# If you feed grain free, do you also give only grain free treats?



## jesuschick (Dec 5, 2010)

I would assume so, but wanted to check. 

I bought her a bag of Zuke's chicken treats before I knew to try to switch her to a grain free food. I can take it to my shelter. 

Stella and Chewy's has some snacks and I can get them at the store that had her Orijen food. Do you have another treat choice you would suggest?

Just wanted to check!


----------



## flippedstars (Dec 16, 2009)

We use the Zuke's treats even tho their diet is primarily grain free. They don't get a ton of them, but 1-2 times a week they might get one. The rest of their treats are grainfree.


----------



## Brodysmom (Jan 8, 2009)

I consider treats just that ... treats. Less than 10% of their diet for sure. If they don't have an intolerance to grains and it's just your preference to feed grain free - then there are some grain free treats. Otherwise it's OK to give treats that contain grains if you'd like to. Stella and Chewy's does have a treat called carnivore crunch and also carnivore kisses that are both good. I do like Zukes as well! Zukes also has a nice cat treat line that you can use and the little treats are TINY which are perfect for our breed.


----------



## LovesMyPups (Apr 18, 2010)

Brodysmom said:


> Zukes also has a nice cat treat line that you can use and the little treats are TINY which are perfect for our breed.

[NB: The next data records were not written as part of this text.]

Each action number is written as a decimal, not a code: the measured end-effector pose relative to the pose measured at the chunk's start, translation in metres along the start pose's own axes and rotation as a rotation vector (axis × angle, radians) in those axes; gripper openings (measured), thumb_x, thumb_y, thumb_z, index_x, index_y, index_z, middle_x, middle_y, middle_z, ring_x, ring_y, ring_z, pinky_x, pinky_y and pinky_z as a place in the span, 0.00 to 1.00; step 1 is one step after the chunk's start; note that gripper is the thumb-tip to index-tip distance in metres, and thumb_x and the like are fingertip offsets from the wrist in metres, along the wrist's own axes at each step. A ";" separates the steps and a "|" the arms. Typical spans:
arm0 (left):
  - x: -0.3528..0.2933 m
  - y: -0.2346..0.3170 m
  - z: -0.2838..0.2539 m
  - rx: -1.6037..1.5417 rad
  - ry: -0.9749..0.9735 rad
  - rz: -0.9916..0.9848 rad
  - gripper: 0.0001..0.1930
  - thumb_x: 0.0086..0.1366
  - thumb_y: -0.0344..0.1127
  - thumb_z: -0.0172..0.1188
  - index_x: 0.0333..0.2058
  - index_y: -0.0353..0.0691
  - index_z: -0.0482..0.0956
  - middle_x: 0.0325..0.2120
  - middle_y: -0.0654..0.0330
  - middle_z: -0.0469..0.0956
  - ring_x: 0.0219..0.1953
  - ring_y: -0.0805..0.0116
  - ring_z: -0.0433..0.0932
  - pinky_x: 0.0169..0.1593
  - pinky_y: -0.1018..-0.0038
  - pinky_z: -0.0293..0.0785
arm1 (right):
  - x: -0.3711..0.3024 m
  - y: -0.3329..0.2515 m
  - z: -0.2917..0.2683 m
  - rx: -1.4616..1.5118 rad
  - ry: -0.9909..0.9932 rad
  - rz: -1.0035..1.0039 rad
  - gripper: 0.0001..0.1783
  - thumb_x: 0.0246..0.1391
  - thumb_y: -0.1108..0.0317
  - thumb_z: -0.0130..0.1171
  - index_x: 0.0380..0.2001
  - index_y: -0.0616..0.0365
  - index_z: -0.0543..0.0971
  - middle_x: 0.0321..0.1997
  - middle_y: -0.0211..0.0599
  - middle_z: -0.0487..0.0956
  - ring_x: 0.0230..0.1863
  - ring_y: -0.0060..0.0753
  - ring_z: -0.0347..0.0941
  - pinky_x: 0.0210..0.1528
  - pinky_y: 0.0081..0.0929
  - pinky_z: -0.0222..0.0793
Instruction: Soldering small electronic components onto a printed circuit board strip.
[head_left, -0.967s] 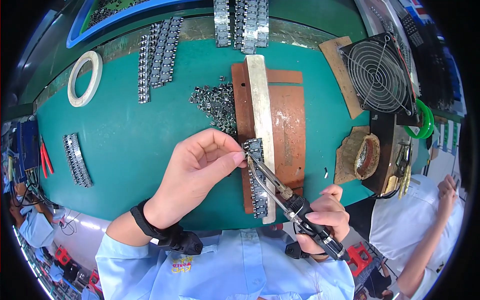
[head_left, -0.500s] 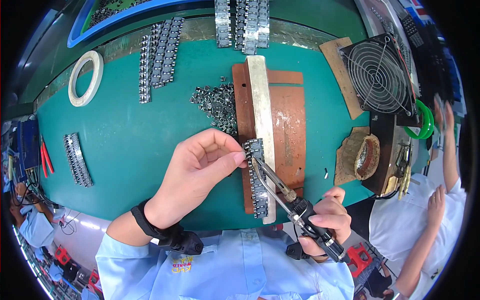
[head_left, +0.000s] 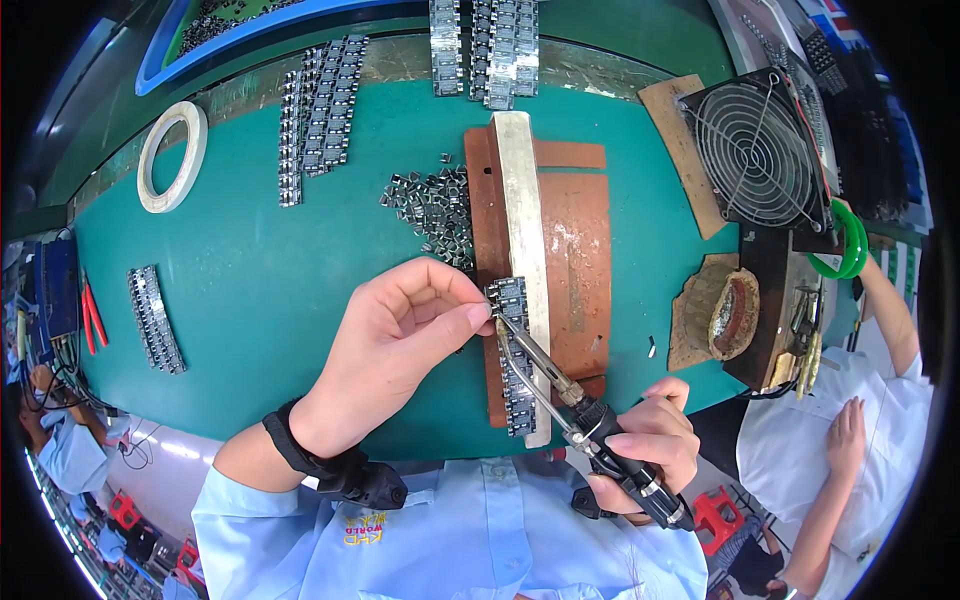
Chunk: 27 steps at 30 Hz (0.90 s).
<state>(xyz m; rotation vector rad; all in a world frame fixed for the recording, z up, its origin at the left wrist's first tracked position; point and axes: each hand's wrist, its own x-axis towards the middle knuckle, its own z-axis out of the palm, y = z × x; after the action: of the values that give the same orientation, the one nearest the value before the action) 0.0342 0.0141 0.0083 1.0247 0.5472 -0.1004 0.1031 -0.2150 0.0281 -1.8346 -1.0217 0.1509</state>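
A narrow strip of small circuit boards point(head_left: 518, 400) lies lengthwise along the left side of a pale bar point(head_left: 524, 215) on a brown board point(head_left: 578, 260). My left hand point(head_left: 400, 335) is closed in a pinch at the strip's left edge, near its far end; what lies between thumb and forefinger is too small to make out. In my right hand point(head_left: 655, 445) is a black-handled soldering iron point(head_left: 598, 425) with a thin metal feed tube beside its shaft. Its tip meets the strip close to my left fingertips. Beyond that hand spreads a pile of small metallic components point(head_left: 435, 210).
More board strips point(head_left: 325, 105) lie at the back, and another strip point(head_left: 155, 320) at left. A tape roll point(head_left: 172, 157), red-handled tool point(head_left: 93, 315), blue tray point(head_left: 160, 60), fan point(head_left: 757, 150) and round brown container point(head_left: 735, 313) surround the green mat. A co-worker point(head_left: 820, 450) sits at right.
My right hand and the soldering iron have shifted slightly left, the tip staying by my left fingertips. My left hand has kept its place. The co-worker's raised arm has come lower.
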 end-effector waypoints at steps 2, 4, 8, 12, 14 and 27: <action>0.000 0.000 -0.001 -0.006 -0.002 0.005 0.03 0.58 0.28 0.54 0.31 0.36 0.71 0.28 0.64 0.74 0.33 0.77 0.73 0.40 0.82 0.68 | 0.000 0.000 0.000 -0.018 -0.005 -0.012 0.19 0.30 0.59 0.69 0.28 0.51 0.75 0.15 0.29 0.74 0.16 0.25 0.67 0.33 0.30 0.57; 0.000 -0.001 -0.001 -0.007 -0.002 0.004 0.03 0.58 0.28 0.54 0.31 0.36 0.71 0.28 0.64 0.74 0.33 0.76 0.73 0.40 0.81 0.68 | -0.001 0.001 0.000 -0.027 -0.007 -0.019 0.19 0.30 0.59 0.70 0.28 0.52 0.75 0.15 0.30 0.74 0.15 0.25 0.67 0.32 0.30 0.58; 0.000 -0.001 -0.001 -0.016 0.000 0.005 0.03 0.58 0.27 0.54 0.31 0.36 0.71 0.28 0.64 0.74 0.33 0.75 0.73 0.41 0.80 0.68 | -0.015 0.011 0.000 0.008 -0.029 -0.063 0.25 0.33 0.55 0.66 0.34 0.54 0.69 0.19 0.30 0.68 0.20 0.26 0.63 0.37 0.34 0.53; 0.000 -0.002 0.000 -0.017 -0.002 0.011 0.03 0.58 0.27 0.54 0.31 0.35 0.71 0.28 0.63 0.74 0.33 0.75 0.74 0.41 0.79 0.69 | -0.039 0.028 0.018 0.166 0.309 0.018 0.27 0.38 0.58 0.65 0.40 0.54 0.64 0.25 0.31 0.65 0.24 0.24 0.61 0.33 0.25 0.56; 0.000 -0.002 0.000 -0.007 -0.005 0.015 0.03 0.58 0.27 0.54 0.31 0.35 0.71 0.29 0.63 0.74 0.33 0.75 0.74 0.41 0.79 0.69 | -0.043 0.030 0.029 0.198 0.400 0.165 0.27 0.37 0.66 0.65 0.40 0.55 0.63 0.30 0.35 0.68 0.32 0.31 0.63 0.39 0.31 0.55; -0.015 0.033 -0.027 0.590 0.251 0.224 0.05 0.56 0.25 0.55 0.33 0.34 0.73 0.27 0.62 0.73 0.29 0.77 0.71 0.33 0.80 0.67 | -0.042 0.036 0.031 0.251 0.421 0.117 0.25 0.37 0.73 0.65 0.38 0.55 0.64 0.33 0.37 0.68 0.35 0.33 0.61 0.40 0.32 0.56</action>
<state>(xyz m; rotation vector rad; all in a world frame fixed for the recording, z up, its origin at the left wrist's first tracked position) 0.0218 0.0514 0.0301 1.6831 0.6428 0.0729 0.0808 -0.2282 -0.0296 -1.6058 -0.5747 -0.0372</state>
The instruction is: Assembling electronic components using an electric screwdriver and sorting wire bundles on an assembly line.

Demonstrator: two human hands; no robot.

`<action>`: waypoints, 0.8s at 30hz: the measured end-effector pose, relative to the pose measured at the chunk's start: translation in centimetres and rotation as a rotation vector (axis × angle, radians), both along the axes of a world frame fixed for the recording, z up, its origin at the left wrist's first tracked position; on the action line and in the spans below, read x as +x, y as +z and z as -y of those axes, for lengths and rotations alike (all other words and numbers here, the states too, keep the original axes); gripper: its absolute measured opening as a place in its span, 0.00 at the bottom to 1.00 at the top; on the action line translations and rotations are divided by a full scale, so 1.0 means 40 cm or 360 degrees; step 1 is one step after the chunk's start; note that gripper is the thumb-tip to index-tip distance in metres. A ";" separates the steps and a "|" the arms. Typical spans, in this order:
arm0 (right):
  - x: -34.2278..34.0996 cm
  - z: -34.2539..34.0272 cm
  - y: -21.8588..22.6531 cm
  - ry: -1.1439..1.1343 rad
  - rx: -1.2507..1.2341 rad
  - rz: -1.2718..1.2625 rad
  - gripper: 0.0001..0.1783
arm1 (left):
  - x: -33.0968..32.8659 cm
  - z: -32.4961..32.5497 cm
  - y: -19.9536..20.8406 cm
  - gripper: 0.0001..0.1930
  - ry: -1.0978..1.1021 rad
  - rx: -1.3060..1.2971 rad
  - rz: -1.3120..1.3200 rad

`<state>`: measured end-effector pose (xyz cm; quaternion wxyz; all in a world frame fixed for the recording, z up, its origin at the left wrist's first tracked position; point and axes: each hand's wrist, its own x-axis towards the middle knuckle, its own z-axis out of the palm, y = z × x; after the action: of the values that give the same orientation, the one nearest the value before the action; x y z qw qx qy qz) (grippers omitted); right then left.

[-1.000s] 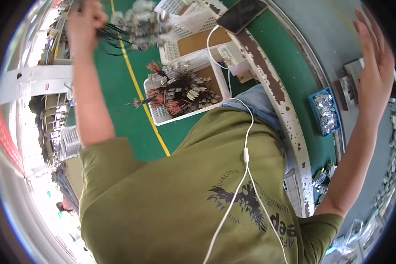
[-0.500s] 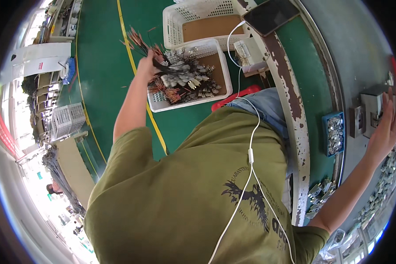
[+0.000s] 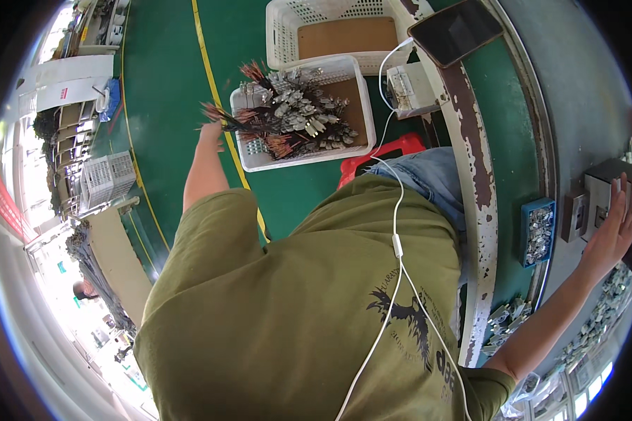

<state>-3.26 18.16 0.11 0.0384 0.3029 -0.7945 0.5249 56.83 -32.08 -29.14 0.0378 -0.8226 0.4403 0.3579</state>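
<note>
My left hand (image 3: 212, 135) is just off the left side of a white plastic crate (image 3: 256, 165), at the bare copper ends of a bundle of black wires (image 3: 226, 119) that stick out past the rim. Its fingers look loosely apart, though slightly blurred. Inside the crate lies a heap of cables with grey metallic connectors (image 3: 298, 112). My right hand (image 3: 609, 228) is stretched out at the far right, fingers extended and holding nothing visible. It is beside a grey metal block (image 3: 600, 195) and a dark curved part at the picture's edge.
Behind stands another white crate (image 3: 282, 42) with a brown board. A phone (image 3: 456, 31) on a white cable lies on the worn bench edge (image 3: 474, 161). A red stool (image 3: 407, 144) is under me. A blue bin (image 3: 538, 231) of small metal parts sits near the right arm.
My left hand has moved down and left from over the crate, and the wire bundle now lies lower across its left rim. My right hand stays in nearly the same place.
</note>
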 end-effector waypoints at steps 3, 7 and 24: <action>0.000 0.014 0.011 -0.0079 0.0017 0.0061 0.23 | 0.059 0.024 0.087 0.31 0.0042 -0.0043 0.0092; -0.037 0.011 -0.001 0.0062 -0.0106 0.0059 0.23 | 0.064 0.112 0.104 0.20 -0.0190 -0.0640 0.0126; 0.121 -0.054 0.062 -0.0108 -0.0267 0.0103 0.28 | -1.641 -0.120 0.802 0.31 -0.2573 -0.2191 -0.0498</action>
<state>1.58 20.30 2.59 0.0557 0.2545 -0.7585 0.5974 -8.82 -27.27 2.93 -0.2650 -0.0768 0.9612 0.0031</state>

Sorry to go off topic here, but I would love to know more about this! When I got that Fromm coupon from you, I wasn't able to get the grainfree dog food, but they had the surf&turf for cats and I got that instead as a nice snack for the "family" cats. Well everytime I even get close to the bag, my chis go craaaazy. They obviously want something fishy (ziwipeak venison&fish ON THE WAY!!!!!:hello1::hello1. 
Anyway, these cat kibbles are ttteeeeeeny tiiiiiiny! Would it be ok to let my puppers have 3 or 4 as a treat? They want it so bad. lol. 

(Normally I would never think to give cat treats/kibble to my dogs, but the ingredients on this look even better than the surf&turf dog formula!)


----------



## Brodysmom (Jan 8, 2009)

LovesMyPups said:


> Sorry to go off topic here, but I would love to know more about this! When I got that Fromm coupon from you, I wasn't able to get the grainfree dog food, but they had the surf&turf for cats and I got that instead as a nice snack for the "family" cats. Well everytime I even get close to the bag, my chis go craaaazy. They obviously want something fishy (ziwipeak venison&fish ON THE WAY!!!!!:hello1::hello1.
> Anyway, these cat kibbles are ttteeeeeeny tiiiiiiny! Would it be ok to let my puppers have 3 or 4 as a treat? They want it so bad. lol.
> 
> (Normally I would never think to give cat treats/kibble to my dogs, but the ingredients on this look even better than the surf&turf dog formula!)


Yep! I give cat treats all the time. They are teeny and many cat treats have a higher meat content than dog treats. I have had no problems at all giving kitty treats!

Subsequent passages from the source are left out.